I disagree with this. If the program keeps running in a defined way,
then it is not what I would call a type error. It definitely is not
an error in the sense I described above.

If your view of a running program is that it is a "closed" system, then
you're right. However, maybe there are several layers involved, so what
appears to be a well-defined behavior from the outside may still be
regarded as a type error internally.

A very obvious example of this is when you run a program in a debugger.
There are two levels involved here: the program signals a type error,
but that doesn't mean that the system as a whole is stuck. Instead, the
debugger takes over and offers ways to deal with the type error. The
very same program run without debugging support would indeed simply be
stuck in the same situation.

So to rephrase: It depends on whether you use the "message not
understood" machinery as a way to provide well-defined behavior for the
base level, or rather as a means to deal with an otherwise unanticipated
situation. In the former case it extends the language to remove certain
type errors, in the latter case it provides a kind of debugging facility
(and it indeed may be a good idea to deploy programs with debugging
facilities, and not only use debugging tools at development time).

This is actually related to the notion of reflection, as coined by Brian
C. Smith. In a reflective architecture, you distinguish between various
interpreters, each of which interprets the program at the next level. A
debugger is a program that runs at a different level than a base program
that it debugs. However, the reflective system as a whole is "just" a
single program seen from the outside (with one interpreter that runs the
whole reflective tower).
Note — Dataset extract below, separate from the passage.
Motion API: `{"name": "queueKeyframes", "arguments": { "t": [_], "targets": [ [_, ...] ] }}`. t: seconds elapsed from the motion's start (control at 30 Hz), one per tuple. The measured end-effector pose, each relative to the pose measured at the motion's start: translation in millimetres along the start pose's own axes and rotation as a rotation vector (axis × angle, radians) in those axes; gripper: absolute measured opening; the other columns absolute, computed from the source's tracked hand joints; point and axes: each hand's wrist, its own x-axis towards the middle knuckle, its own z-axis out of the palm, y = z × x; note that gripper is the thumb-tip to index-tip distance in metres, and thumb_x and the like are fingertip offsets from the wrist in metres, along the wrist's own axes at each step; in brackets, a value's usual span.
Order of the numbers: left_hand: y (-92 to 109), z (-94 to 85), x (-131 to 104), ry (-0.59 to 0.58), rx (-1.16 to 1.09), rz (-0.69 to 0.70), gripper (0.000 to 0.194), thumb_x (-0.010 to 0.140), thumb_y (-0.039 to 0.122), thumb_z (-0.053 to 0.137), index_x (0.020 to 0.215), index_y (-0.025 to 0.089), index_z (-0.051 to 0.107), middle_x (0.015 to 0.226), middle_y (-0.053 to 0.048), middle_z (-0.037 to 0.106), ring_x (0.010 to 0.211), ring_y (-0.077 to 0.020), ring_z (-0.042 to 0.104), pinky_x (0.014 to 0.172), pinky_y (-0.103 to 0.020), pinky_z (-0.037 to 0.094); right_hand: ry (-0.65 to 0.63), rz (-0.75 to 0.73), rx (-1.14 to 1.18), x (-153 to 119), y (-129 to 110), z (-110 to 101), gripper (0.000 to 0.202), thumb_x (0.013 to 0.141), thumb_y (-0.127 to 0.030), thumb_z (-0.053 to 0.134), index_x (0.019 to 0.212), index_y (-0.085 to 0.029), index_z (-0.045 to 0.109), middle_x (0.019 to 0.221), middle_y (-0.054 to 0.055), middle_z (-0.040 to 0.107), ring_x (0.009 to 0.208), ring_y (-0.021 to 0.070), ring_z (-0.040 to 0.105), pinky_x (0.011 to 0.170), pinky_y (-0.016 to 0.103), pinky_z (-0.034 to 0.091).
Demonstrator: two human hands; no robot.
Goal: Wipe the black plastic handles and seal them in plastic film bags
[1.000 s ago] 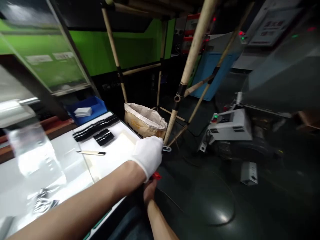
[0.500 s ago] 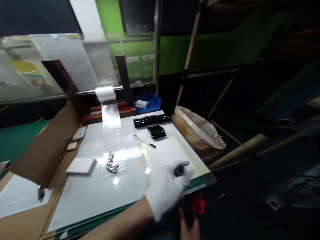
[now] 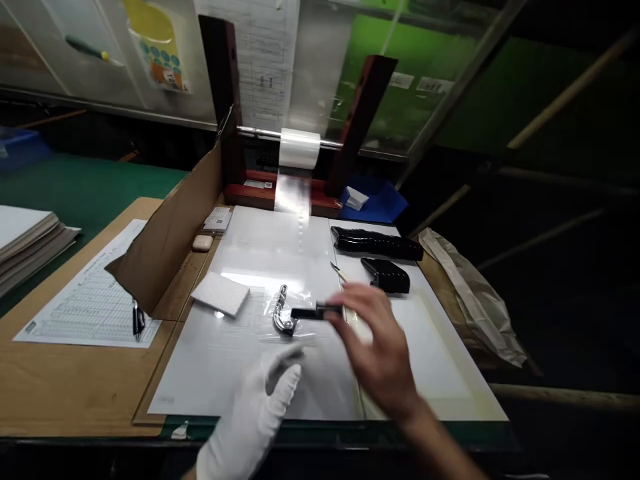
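My right hand (image 3: 377, 337), bare, pinches a short black strip-like piece (image 3: 307, 312) over the middle of the white work surface. The left end of that piece overlaps a shiny chrome hook-shaped part (image 3: 283, 317), which lies on clear plastic film. I cannot tell whether the two touch. My left hand (image 3: 253, 407) wears a white glove and is near the front edge, just below the chrome part. Its fingers are curved and apart from the thumb, slightly blurred, with nothing seen between them. Partly behind my right hand lies a thin craft knife (image 3: 337, 271).
Black glossy strips (image 3: 377, 244) and a shorter black stack (image 3: 387, 275) lie at right. A white pad (image 3: 221, 293) sits left of the film. Behind stands a film roll (image 3: 299, 148) on a dark red holder. A cardboard flap (image 3: 173, 233) rises at left; a paper bag (image 3: 470, 300) stands right.
The view has swung left. My gloved left hand has moved left from the right-hand sheet. My right hand has risen from below the table edge and now holds the black piece over the surface.
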Motion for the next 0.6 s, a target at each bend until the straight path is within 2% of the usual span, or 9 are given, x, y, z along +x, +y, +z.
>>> {"name": "queueKeyframes", "arguments": {
  "t": [0.03,0.07,0.13,0.2,0.3,0.37,0.43,0.53,0.6],
  "targets": [
    [-5,-13.3,5,0.097,0.199,0.08,0.048,0.098,0.044,0.054,0.142,0.027,0.054,0.146,-0.008,0.058,0.139,-0.0301,0.049,0.12,-0.051,0.036,-0.225,0.142,0.062,31,4,4,0.018,0.098,-0.038,0.061,0.108,-0.027,0.072,0.112,0.004,0.072,0.113,0.024,0.063,0.1,0.042,0.047],
    [-10,-25.0,10,0.161,0.419,0.163,0.051,0.098,0.039,0.052,0.147,0.024,0.049,0.15,-0.009,0.054,0.143,-0.0303,0.044,0.121,-0.052,0.034,-0.377,0.181,0.08,58,11,11,0.021,0.097,-0.042,0.062,0.102,-0.025,0.075,0.109,0.004,0.073,0.106,0.0236,0.066,0.095,0.04,0.049],
    [-23,-42.2,18,0.206,0.822,0.295,0.055,0.097,0.031,0.052,0.15,0.018,0.045,0.154,-0.013,0.049,0.147,-0.0332,0.038,0.12,-0.055,0.036,-0.583,0.234,0.088,97,30,32,0.023,0.093,-0.044,0.067,0.095,-0.025,0.078,0.105,0.003,0.074,0.1,0.0226,0.068,0.091,0.037,0.05],
    [-35,-50.6,22,0.197,1.031,0.348,0.053,0.095,0.027,0.054,0.146,0.013,0.051,0.153,-0.015,0.051,0.145,-0.0362,0.04,0.115,-0.056,0.043,-0.687,0.256,0.072,120,50,54,0.023,0.09,-0.044,0.069,0.092,-0.024,0.079,0.104,0.004,0.075,0.097,0.0225,0.068,0.088,0.035,0.049],
    [-43,-51.5,24,0.225,1.119,0.381,0.046,0.093,0.023,0.057,0.138,0.011,0.059,0.147,-0.014,0.057,0.139,-0.0368,0.048,0.111,-0.055,0.049,-0.79,0.313,0.072,132,75,82,0.028,0.089,-0.047,0.069,0.093,-0.022,0.081,0.104,0.006,0.074,0.095,0.0225,0.067,0.084,0.034,0.05],
    [-42,-49.6,26,0.266,1.105,0.393,0.04,0.094,0.021,0.057,0.132,0.011,0.064,0.141,-0.014,0.062,0.135,-0.0358,0.053,0.109,-0.053,0.052,-0.801,0.352,0.077,133,86,94,0.03,0.087,-0.05,0.07,0.092,-0.022,0.081,0.104,0.006,0.074,0.093,0.0219,0.067,0.083,0.033,0.05],
    [-38,-48.8,31,0.301,1.074,0.396,0.033,0.095,0.019,0.054,0.123,0.012,0.068,0.133,-0.014,0.068,0.128,-0.0352,0.058,0.104,-0.052,0.055,-0.728,0.386,0.068,129,93,101,0.031,0.084,-0.05,0.072,0.095,-0.021,0.08,0.101,0.006,0.073,0.091,0.0211,0.065,0.082,0.033,0.049],
    [-35,-51.7,37,0.336,1.03,0.407,0.024,0.095,0.015,0.051,0.108,0.014,0.072,0.119,-0.014,0.072,0.115,-0.0344,0.065,0.092,-0.051,0.06,-0.494,0.417,0.037,112,94,101,0.033,0.085,-0.048,0.071,0.1,-0.019,0.074,0.092,0.005,0.069,0.082,0.0189,0.06,0.077,0.032,0.047],
    [-37,-55.7,34,0.338,0.987,0.408,0.022,0.095,0.016,0.051,0.102,0.015,0.072,0.115,-0.014,0.072,0.108,-0.0328,0.067,0.09,-0.05,0.061,-0.34,0.41,0.028,91,82,91,0.03,0.09,-0.046,0.065,0.1,-0.018,0.07,0.088,0.004,0.067,0.079,0.0175,0.058,0.076,0.031,0.047]
  ]
}}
This distinction between the internal and the
external view of a reflective system was already made by Brian Smith.


Pascal
 
P

Piet van Oostrum

M> While we're on the topic of terminology, here's a pet peeve of
M> mine: "immutable variable."
M> immutable = can't change
M> vary-able = can change
M> Clearly a contradiction in terms.

I would say that immutable = 'can't *be* changed' rather than 'can't
change'. But I am not a native English speaker.

Compare with this: the distance of the Earth to Mars is variable (it
varies), but it is also immutable (we can't change it).
 
P

Pascal Costanza

Chris said:
Hmm. I'm afraid I'm going to be picky here. I think you need to
clarify what is meant by "appropriate".

No, I cannot be a lot clearer here. What operations are appropriate for
what values largely depends on the intentions of a programmer. Adding a
number to a string is inappropriate, no matter how a program behaves
when this actually occurs (whether it continues to execute the operation
blindly, throws a continuable exception, or just gets stuck).
If you mean "the operation will
not complete successfully" as I suspect you do, then we're closer...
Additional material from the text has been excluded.